So far, we have thought of trees only as a particular kind of graph. However, it is often useful to add additional structure to trees to help solve problems. Data is often structured like a tree. This book, for example, has a tree structure: draw a vertex for the book itself. Then draw vertices for each chapter, connected to the book vertex. Under each chapter, draw a vertex for each section, connecting it to the chapter it belongs to. The graph will not have any cycles; it will be a tree. But a tree with clear hierarchy which is not present if we don’t identify the book vertex as the “top”.

As soon as one vertex of a tree is designated as the root, then every other vertex on the tree can be characterized by its position relative to the root. This works because there is a unique path between any two vertices in a tree. So from any vertex, we can travel back to the root in exactly one way. This also allows us to describe how distinct vertices in a rooted tree are related.

If two vertices are adjacent, then we say one of them is the parent of the other, which is called the child of the parent. Of the two, the parent is the vertex that is closer to the root. Thus the root of a tree is a parent, but is not the child of any vertex (and is unique in this respect: all non-root vertices have exactly one parent).
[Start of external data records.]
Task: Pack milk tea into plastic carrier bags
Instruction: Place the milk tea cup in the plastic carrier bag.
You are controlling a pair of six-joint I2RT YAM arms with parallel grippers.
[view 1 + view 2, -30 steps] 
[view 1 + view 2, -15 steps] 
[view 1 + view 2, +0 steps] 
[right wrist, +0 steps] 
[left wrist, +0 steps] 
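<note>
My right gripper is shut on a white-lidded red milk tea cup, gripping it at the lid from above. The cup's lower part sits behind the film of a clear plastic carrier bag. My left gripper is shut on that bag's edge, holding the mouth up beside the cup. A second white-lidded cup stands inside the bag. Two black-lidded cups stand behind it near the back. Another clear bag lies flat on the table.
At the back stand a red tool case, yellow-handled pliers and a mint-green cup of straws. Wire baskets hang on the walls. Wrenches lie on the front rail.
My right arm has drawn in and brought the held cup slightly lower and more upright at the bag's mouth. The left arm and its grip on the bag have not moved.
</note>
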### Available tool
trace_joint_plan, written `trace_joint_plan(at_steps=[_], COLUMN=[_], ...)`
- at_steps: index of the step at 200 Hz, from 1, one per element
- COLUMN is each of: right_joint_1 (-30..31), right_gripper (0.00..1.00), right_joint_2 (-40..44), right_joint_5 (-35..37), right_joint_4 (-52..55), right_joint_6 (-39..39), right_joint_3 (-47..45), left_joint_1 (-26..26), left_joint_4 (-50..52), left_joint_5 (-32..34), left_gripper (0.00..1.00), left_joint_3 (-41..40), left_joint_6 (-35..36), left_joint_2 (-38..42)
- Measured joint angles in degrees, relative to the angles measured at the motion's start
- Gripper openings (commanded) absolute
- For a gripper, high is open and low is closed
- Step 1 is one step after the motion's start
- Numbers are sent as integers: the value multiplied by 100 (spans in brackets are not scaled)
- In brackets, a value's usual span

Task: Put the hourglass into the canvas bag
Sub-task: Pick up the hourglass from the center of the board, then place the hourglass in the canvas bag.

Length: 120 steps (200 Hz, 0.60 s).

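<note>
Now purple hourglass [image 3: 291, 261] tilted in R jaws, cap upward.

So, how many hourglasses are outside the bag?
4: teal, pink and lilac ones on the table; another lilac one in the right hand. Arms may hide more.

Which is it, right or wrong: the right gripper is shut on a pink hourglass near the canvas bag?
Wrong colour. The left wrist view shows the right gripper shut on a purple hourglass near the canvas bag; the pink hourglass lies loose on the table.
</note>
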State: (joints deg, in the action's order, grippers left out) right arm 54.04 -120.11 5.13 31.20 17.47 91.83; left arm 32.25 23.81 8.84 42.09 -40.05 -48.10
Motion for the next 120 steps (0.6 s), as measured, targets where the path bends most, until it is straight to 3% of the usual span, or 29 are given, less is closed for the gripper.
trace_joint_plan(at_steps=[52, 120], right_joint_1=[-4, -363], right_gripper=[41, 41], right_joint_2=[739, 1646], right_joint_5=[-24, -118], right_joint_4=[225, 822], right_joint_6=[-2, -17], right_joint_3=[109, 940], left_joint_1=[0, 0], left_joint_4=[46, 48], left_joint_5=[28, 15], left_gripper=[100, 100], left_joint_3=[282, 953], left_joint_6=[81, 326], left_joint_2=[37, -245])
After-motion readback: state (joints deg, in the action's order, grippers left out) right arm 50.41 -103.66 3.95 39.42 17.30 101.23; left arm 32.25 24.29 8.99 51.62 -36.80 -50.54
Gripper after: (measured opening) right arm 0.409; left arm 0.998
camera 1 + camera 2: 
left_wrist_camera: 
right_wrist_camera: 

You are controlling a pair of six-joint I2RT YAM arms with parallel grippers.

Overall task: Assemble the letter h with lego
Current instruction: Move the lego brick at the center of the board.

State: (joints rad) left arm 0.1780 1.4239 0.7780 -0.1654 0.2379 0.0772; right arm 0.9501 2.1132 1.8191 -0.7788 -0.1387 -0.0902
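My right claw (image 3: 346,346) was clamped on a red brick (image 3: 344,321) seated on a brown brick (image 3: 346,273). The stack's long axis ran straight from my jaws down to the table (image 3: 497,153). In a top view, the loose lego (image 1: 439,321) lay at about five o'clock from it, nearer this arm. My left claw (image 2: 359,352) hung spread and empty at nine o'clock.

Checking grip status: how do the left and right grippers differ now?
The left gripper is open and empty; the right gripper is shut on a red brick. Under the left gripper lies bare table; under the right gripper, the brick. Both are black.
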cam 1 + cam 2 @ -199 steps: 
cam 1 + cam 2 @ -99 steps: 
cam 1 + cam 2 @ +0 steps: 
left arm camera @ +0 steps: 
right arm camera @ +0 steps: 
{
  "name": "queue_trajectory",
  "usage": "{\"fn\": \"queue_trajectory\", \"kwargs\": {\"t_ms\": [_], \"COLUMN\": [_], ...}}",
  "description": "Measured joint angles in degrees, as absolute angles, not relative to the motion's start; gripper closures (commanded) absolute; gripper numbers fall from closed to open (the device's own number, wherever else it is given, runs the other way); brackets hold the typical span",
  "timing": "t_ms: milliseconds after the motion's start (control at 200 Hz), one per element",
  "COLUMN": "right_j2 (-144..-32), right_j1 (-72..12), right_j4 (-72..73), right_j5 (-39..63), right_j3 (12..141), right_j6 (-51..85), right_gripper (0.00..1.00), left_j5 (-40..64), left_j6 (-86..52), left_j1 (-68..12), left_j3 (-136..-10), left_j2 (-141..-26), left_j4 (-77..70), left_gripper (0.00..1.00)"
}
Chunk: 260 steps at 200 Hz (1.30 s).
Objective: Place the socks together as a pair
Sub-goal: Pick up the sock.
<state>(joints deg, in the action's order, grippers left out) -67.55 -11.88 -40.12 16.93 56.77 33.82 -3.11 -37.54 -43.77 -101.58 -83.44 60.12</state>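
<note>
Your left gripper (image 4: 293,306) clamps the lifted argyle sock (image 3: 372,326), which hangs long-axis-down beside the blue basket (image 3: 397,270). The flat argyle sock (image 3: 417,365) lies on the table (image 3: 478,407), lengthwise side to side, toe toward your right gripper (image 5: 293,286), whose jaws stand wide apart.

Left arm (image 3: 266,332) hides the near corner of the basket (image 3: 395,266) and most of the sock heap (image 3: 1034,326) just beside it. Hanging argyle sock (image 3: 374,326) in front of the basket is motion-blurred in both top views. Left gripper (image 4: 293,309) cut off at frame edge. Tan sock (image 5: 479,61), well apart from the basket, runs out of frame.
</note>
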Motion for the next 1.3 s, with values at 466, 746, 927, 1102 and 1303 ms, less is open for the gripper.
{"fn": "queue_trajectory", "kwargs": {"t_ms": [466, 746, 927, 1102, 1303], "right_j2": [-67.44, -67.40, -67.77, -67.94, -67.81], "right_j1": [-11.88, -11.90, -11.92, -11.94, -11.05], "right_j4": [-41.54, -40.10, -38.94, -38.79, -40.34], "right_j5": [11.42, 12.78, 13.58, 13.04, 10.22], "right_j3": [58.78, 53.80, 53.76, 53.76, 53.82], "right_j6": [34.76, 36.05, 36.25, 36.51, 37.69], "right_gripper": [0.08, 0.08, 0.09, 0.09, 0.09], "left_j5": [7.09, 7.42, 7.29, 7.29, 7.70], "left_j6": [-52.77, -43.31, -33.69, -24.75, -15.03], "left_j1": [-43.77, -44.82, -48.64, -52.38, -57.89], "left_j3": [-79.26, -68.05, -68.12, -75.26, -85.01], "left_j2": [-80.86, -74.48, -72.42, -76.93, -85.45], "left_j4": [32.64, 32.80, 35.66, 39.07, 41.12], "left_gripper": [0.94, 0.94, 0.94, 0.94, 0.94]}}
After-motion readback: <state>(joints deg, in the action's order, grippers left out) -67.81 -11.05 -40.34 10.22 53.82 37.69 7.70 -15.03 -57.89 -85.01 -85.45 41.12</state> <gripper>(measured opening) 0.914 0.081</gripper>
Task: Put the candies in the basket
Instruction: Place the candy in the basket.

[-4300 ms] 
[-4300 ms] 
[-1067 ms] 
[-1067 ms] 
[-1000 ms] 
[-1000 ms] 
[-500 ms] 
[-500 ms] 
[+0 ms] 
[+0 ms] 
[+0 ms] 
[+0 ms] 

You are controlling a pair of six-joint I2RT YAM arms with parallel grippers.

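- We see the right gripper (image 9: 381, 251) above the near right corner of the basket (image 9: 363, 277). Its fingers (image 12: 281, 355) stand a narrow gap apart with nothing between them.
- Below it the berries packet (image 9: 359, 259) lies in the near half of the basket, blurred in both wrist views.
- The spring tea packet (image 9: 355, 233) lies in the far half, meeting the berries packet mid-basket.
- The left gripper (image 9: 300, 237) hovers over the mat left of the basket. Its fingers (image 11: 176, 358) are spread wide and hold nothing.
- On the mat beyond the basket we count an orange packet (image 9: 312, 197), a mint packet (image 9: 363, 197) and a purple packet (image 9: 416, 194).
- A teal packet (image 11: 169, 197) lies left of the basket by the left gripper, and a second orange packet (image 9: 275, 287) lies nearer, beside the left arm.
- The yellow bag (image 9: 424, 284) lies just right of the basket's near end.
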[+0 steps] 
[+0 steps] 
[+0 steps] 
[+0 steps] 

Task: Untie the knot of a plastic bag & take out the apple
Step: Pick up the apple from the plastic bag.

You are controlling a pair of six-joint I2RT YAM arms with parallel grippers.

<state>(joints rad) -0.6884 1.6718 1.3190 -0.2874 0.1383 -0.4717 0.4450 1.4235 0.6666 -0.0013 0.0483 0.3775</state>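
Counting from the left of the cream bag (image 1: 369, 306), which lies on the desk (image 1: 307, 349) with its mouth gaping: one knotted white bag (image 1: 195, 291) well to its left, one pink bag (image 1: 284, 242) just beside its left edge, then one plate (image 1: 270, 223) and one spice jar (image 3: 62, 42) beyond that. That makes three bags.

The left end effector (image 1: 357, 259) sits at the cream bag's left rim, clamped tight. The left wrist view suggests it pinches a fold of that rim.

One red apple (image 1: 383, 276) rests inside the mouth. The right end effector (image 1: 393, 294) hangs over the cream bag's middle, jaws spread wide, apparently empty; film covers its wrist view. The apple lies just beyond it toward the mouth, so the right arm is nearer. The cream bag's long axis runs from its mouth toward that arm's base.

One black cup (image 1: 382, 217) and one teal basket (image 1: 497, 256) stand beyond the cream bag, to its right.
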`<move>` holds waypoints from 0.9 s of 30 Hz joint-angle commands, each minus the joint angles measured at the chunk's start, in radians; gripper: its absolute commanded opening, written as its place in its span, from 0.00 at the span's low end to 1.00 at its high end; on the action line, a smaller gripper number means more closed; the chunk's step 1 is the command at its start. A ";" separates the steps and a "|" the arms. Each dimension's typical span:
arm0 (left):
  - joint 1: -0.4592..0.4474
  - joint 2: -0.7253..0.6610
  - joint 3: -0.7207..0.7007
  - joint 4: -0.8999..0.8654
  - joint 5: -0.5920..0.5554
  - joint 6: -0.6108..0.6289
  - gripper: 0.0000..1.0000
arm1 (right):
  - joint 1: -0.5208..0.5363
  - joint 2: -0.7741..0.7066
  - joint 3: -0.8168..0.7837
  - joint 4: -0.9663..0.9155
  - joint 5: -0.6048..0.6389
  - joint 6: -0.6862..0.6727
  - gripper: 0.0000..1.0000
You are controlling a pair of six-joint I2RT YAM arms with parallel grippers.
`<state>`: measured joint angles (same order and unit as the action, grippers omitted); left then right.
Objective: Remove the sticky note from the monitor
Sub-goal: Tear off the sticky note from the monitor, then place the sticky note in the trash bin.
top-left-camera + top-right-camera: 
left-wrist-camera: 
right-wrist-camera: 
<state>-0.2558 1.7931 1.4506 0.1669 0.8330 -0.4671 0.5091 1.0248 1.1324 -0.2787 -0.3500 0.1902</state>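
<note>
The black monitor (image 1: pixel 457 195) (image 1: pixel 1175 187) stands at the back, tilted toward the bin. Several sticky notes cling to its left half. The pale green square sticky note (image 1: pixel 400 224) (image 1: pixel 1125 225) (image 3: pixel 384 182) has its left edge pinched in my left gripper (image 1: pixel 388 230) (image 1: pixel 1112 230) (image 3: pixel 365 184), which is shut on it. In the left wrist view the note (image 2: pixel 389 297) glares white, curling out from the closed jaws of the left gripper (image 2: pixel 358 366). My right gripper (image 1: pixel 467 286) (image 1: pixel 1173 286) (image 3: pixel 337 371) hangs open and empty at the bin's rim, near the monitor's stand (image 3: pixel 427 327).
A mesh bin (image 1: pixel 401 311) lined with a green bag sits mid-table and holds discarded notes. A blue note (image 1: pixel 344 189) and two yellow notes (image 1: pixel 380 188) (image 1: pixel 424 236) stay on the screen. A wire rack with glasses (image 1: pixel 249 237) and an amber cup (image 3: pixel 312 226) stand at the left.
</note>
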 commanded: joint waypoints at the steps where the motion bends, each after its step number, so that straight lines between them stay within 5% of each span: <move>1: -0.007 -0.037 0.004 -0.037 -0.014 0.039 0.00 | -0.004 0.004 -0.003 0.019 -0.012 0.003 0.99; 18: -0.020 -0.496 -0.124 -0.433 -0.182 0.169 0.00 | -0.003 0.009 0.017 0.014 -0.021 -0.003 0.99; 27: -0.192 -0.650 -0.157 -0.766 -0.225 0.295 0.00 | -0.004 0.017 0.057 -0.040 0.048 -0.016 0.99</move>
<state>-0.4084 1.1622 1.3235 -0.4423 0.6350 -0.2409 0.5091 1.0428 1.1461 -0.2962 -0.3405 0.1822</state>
Not surprisingly, the child of a child of a vertex is called the grandchild of the vertex (and it is the grandparent). More in general, we say that a vertex $v$ is a descendent of a vertex $u$ provided $u$ is a vertex on the path from $v$ to the root. Then we would call $u$ an ancestor of $v\text{.}$

For most trees (in fact, all except paths with one end the root), there will be pairs of vertices neither of which is a descendant of the other. We might call these cousins or siblings. In fact, vertices $u$ and $v$ are called siblings provided they have the same parent. Note that siblings are never adjacent (do you see why?).

Example 4.2.5.

Consider the tree below.

$A labeled tree. At the center of the drawing is the vertex e, adjacent to f (top right), g (bottom right), d (bottom left), c (middle left) and b (top left). Vertex c is also adjacent to vertex a to its left. Vertex f is adjacent to h (to its right) and i (to its down-right).$

If we designate vertex $f$ as the root, then $e\text{,}$ $h\text{,}$ and $i$ are the children of $f\text{,}$ and are siblings of each other. Among the other things we cay say are that $a$ is a child of $c\text{,}$ and a descendant of $f\text{.}$ The vertex $g$ is a descendant of $f\text{,}$ in fact, is a grandchild of $f\text{.}$ Vertices $g$ and $d$ are siblings, since they have the common parent $e\text{.}$

Notice how this changes if we pick a different vertex for the root. If $a$ is the root, then its lone child is $c\text{,}$ which also has only one child, namely $e\text{.}$ We would then have $f$ the child of $e$ (instead of the other way around), and $f$ is the descendant of $a\text{,}$ instead of the ancestor. $f$ and $g$ are now siblings.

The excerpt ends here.